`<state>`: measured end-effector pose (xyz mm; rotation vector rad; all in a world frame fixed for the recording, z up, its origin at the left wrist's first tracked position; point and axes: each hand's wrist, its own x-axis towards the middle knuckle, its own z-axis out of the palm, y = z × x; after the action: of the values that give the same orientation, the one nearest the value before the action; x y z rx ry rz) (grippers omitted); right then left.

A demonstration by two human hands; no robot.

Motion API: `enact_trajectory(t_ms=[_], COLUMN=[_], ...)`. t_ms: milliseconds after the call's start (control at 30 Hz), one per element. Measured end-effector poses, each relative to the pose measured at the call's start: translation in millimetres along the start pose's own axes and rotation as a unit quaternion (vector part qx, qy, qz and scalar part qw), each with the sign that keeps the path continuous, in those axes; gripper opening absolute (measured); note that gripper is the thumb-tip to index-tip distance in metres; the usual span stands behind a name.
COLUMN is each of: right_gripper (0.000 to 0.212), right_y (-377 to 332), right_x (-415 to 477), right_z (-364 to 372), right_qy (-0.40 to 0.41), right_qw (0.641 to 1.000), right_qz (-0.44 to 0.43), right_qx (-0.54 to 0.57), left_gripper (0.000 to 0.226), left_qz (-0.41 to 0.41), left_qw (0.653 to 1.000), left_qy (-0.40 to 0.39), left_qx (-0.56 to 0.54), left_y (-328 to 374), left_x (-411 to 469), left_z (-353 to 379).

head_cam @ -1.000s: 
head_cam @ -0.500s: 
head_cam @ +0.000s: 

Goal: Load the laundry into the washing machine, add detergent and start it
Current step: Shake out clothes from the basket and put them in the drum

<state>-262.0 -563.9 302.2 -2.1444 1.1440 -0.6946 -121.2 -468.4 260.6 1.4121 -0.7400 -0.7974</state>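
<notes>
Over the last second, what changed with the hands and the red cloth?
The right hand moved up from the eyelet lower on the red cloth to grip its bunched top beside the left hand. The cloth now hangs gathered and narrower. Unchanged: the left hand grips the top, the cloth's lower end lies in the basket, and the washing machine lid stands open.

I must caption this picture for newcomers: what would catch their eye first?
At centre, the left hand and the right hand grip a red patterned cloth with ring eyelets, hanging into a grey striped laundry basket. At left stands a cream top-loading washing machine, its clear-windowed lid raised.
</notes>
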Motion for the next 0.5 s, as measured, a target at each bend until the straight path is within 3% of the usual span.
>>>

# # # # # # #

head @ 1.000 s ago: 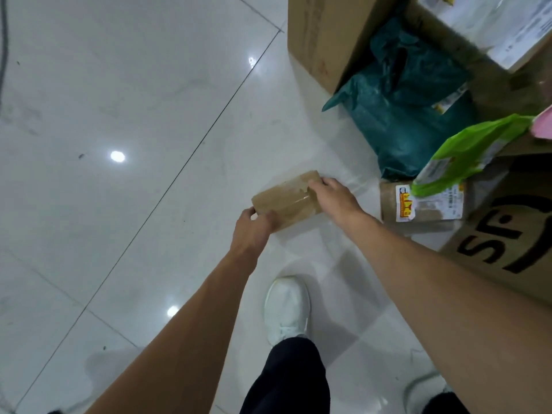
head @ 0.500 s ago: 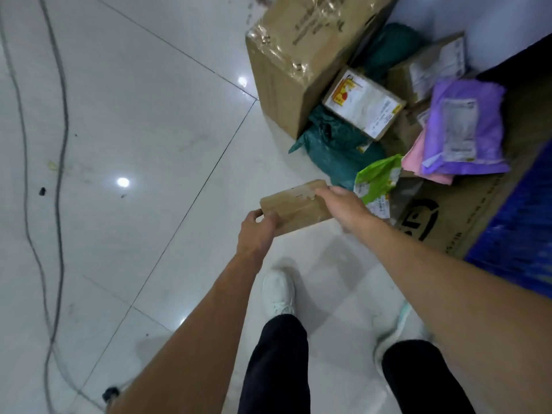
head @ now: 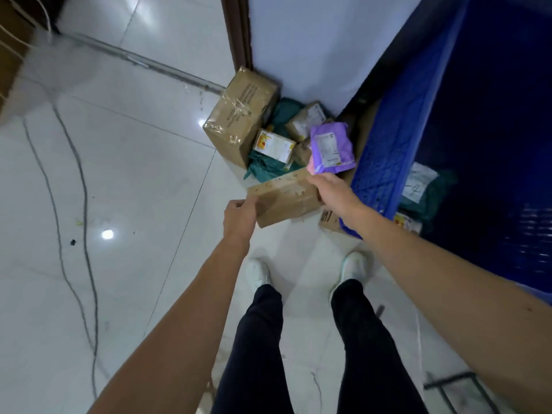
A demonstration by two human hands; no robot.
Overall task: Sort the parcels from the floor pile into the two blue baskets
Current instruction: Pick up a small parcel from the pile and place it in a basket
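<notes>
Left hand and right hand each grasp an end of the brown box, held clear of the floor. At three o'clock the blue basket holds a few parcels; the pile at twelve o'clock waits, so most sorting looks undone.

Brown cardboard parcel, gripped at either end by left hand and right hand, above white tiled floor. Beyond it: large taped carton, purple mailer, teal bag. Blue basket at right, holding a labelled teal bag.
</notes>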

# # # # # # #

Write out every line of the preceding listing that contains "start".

Motion API: `enact_trajectory(t_ms=[_], COLUMN=[_], ...)`. t_ms: milliseconds after the call's start (control at 30 Hz), one per element. Measured end-effector poses, each relative to the pose measured at the call's start: translation in millimetres along the start pose's own axes and rotation as a unit quaternion (vector part qx, qy, qz and scalar part qw), each with the sign that keeps the path continuous, in those axes; gripper opening absolute (measured); note that gripper is the thumb-tip to index-tip distance in metres; the usual span stands behind a name.
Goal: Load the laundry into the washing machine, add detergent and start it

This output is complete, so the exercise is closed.